- _WHAT YOU HAVE TO DO_: Across the whole listing, return each line exactly, with no images included.

- _INPUT DATA_:
Content starts

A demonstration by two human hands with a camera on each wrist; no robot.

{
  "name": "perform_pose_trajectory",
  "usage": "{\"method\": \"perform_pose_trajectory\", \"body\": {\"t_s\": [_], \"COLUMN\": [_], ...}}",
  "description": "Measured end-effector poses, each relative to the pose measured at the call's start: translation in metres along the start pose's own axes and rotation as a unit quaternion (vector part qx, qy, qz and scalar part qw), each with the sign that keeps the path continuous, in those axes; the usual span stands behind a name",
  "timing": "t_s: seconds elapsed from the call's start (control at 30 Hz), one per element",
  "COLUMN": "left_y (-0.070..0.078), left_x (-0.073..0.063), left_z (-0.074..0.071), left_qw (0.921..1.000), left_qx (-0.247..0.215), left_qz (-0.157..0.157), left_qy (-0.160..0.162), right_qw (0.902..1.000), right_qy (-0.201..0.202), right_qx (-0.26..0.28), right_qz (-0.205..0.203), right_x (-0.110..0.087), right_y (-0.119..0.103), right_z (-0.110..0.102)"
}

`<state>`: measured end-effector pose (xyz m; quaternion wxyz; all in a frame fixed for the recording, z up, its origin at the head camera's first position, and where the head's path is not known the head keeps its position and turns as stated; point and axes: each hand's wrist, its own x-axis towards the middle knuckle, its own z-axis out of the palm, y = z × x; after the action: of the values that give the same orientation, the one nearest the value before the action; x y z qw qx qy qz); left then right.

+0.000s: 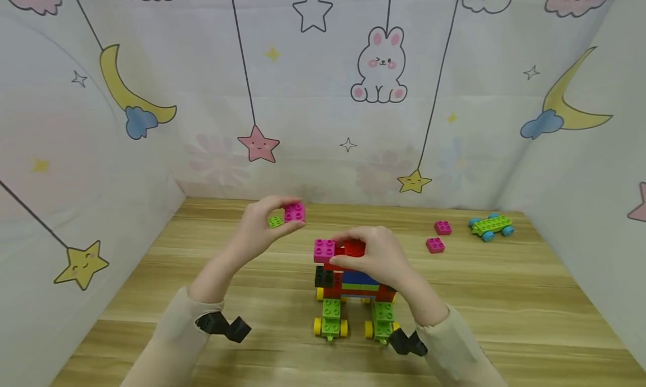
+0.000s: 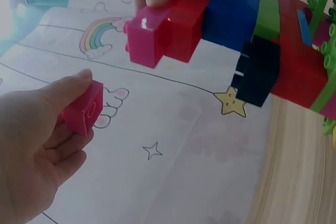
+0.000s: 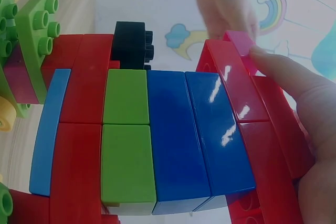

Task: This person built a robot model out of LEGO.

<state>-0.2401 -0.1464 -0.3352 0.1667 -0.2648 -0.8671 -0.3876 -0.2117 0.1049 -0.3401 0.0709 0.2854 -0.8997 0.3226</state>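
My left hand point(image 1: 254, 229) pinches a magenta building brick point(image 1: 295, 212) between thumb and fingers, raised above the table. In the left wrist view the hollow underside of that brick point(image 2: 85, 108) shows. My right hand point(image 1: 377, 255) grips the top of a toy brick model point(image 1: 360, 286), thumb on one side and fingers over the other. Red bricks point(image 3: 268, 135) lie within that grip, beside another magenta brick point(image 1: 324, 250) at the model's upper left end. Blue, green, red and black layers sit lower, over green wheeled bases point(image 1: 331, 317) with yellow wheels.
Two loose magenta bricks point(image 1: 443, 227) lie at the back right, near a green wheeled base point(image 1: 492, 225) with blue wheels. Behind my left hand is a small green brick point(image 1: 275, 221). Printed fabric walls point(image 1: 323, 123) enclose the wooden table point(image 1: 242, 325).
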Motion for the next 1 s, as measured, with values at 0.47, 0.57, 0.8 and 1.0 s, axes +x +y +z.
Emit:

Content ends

- _PROBLEM SOLUTION_:
A demonstration by two human hands with a camera on each wrist; no robot.

{
  "name": "perform_pose_trajectory",
  "usage": "{\"method\": \"perform_pose_trajectory\", \"body\": {\"t_s\": [_], \"COLUMN\": [_], ...}}",
  "description": "Measured end-effector poses, each relative to the pose measured at the call's start: translation in metres along the start pose's own axes and rotation as a unit quaternion (vector part qx, qy, qz and scalar part qw), each with the sign that keeps the path continuous, in those axes; the usual span stands behind a name",
  "timing": "t_s: seconds elapsed from the call's start (control at 30 Hz), one per element",
  "COLUMN": "left_y (-0.070..0.078), left_x (-0.073..0.063), left_z (-0.074..0.071), left_qw (0.921..1.000), left_qx (-0.247..0.215), left_qz (-0.157..0.157), left_qy (-0.160..0.162), right_qw (0.902..1.000), right_qy (-0.201..0.202), right_qx (-0.26..0.28), right_qz (-0.205..0.203), right_x (-0.110..0.087), right_y (-0.119..0.103), right_z (-0.110..0.102)"
}

`<state>`: measured end-effector pose (xyz m; quaternion wxyz; all in a frame fixed for the recording, z up, its origin at the head camera's first position, and where the head's path is not known the head keeps its position and turns as stated; point and axes: each hand's wrist, its own x-axis towards the middle knuckle, its own z-axis out of the palm, y = z × x; after the action: of the values that give the same orientation, the one nearest the value before the action; x y z qw qx qy qz); left then right.

+0.000s: 
+0.000s: 
+0.000s: 

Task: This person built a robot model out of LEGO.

<state>-0.2401 -0.1464 -0.3352 0.1667 -0.2648 -0.8671 -0.3876 -0.2117 0.1049 -0.3401 0.0709 0.2854 -0.8997 0.3226</state>
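My left hand point(image 1: 254, 229) pinches a magenta building brick point(image 1: 295, 212) between thumb and fingers, raised above the table. In the left wrist view the hollow underside of that brick point(image 2: 85, 108) shows. My right hand point(image 1: 377, 255) grips the top of a toy brick model point(image 1: 360, 286), thumb on one side and fingers over the other. Red bricks point(image 3: 268, 135) lie within that grip, beside another magenta brick point(image 1: 324, 250) at the model's upper left end. Blue, green, red and black layers sit lower, over green wheeled bases point(image 1: 331, 317) with yellow wheels.
Two loose magenta bricks point(image 1: 443, 227) lie at the back right, near a green wheeled base point(image 1: 492, 225) with blue wheels. Behind my left hand is a small green brick point(image 1: 275, 221). Printed fabric walls point(image 1: 323, 123) enclose the wooden table point(image 1: 242, 325).
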Motion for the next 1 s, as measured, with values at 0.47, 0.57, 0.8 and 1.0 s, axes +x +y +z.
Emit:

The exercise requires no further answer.